--- THE DATA ---
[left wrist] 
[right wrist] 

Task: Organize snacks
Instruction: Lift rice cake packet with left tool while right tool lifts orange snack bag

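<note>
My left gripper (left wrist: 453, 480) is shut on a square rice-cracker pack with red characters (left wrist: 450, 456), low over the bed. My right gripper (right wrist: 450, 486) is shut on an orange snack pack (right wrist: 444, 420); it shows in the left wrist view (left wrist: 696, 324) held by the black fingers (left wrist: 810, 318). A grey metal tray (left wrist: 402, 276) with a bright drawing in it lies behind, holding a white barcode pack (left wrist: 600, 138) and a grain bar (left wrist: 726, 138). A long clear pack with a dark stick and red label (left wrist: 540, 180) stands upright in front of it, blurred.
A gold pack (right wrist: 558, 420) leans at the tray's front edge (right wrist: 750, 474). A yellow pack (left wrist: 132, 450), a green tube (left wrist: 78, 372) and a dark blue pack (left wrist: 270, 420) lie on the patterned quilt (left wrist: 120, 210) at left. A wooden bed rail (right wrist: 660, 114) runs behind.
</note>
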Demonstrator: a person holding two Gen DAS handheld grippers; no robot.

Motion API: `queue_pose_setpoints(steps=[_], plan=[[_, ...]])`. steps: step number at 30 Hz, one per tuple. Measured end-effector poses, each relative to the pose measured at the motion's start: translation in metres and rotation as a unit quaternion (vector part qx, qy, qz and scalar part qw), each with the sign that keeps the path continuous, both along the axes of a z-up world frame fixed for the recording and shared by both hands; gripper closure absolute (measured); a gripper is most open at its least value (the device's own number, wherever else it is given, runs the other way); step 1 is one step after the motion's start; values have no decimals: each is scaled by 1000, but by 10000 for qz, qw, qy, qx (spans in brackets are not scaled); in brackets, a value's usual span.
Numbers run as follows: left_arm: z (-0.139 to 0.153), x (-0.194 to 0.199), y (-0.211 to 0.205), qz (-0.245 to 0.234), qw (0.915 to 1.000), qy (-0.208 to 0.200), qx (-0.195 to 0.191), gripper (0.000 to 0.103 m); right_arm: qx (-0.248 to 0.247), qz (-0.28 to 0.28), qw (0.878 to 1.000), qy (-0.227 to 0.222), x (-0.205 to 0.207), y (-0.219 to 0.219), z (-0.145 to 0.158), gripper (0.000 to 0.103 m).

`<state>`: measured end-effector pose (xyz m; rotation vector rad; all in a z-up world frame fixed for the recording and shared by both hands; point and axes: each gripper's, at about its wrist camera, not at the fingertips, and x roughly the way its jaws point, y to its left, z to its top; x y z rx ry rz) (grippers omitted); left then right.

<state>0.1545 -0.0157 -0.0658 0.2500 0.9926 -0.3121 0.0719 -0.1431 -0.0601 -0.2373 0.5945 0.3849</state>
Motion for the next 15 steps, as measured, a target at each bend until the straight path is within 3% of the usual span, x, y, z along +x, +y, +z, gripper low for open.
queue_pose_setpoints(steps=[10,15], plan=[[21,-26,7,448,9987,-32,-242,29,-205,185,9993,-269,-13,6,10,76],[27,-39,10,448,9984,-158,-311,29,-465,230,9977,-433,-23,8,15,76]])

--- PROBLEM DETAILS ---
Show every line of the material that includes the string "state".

--- TASK RESULT ---
`<state>`: measured end-effector pose (xyz m; rotation vector rad; all in a z-up world frame fixed for the recording and shared by both hands; point and axes: each gripper's, at about its wrist camera, not at the fingertips, and x roughly the way its jaws point, y to its left, z to its top; x y z rx ry rz) (grippers omitted); left then right.
<state>0.1545 -0.0157 -0.0658 0.2500 0.9926 -0.3121 0.0719 -0.1431 -0.0601 -0.2373 0.5945 0.3849</state>

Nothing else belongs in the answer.